=== Problem statement ===
When you reach the line that contains "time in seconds", begin copying exactly, and continue through the last line of the data; no pictures belong in the copy.

=== Data below ===
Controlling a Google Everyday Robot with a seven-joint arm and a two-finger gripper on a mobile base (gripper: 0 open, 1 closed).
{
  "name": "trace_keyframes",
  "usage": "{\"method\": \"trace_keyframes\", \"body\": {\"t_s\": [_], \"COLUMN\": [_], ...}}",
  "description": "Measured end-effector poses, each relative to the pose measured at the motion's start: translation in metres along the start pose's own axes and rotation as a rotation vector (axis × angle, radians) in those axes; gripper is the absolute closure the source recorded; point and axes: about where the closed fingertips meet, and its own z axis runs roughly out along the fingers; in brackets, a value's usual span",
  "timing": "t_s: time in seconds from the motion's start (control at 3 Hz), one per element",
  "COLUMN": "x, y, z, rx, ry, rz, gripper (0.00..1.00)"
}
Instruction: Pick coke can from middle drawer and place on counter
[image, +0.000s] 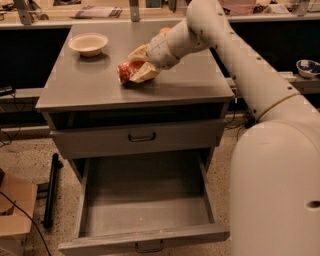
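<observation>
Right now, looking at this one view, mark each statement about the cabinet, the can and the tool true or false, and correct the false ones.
1. The middle drawer is pulled open. True.
2. The coke can lies inside that drawer. False: the tool is shut on it over the counter, near the middle.
3. A pale bowl sits near the counter's far left corner as the camera sees it. True.
4. The upper drawer is also pulled out. False: it is shut.
</observation>
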Motion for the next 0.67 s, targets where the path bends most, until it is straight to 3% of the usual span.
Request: {"method": "trace_keyframes", "body": {"t_s": [0.33,0.67], "x": [0.0002,-0.0001], "y": [-0.0043,-0.0039], "z": [-0.0011,-0.0007], "rx": [0.009,0.008], "ry": [-0.003,-0.003], "rz": [-0.001,-0.001], "gripper": [0.12,0.00]}}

=== Answer section ===
  "timing": "t_s: time in seconds from the motion's start (control at 3 Hz), one per element",
  "COLUMN": "x, y, z, rx, ry, rz, gripper (0.00..1.00)"
}
Instruction: Pick coke can from middle drawer and place on counter
[image, +0.000s] 
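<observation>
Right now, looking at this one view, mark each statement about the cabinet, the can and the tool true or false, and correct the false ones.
1. The middle drawer is pulled open. True.
2. The coke can lies inside that drawer. False: the tool is shut on it over the counter, near the middle.
3. A pale bowl sits near the counter's far left corner as the camera sees it. True.
4. The upper drawer is also pulled out. False: it is shut.
</observation>
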Motion for the next 0.67 s, targets where the path bends most, until it is straight to 3% of the usual span.
Request: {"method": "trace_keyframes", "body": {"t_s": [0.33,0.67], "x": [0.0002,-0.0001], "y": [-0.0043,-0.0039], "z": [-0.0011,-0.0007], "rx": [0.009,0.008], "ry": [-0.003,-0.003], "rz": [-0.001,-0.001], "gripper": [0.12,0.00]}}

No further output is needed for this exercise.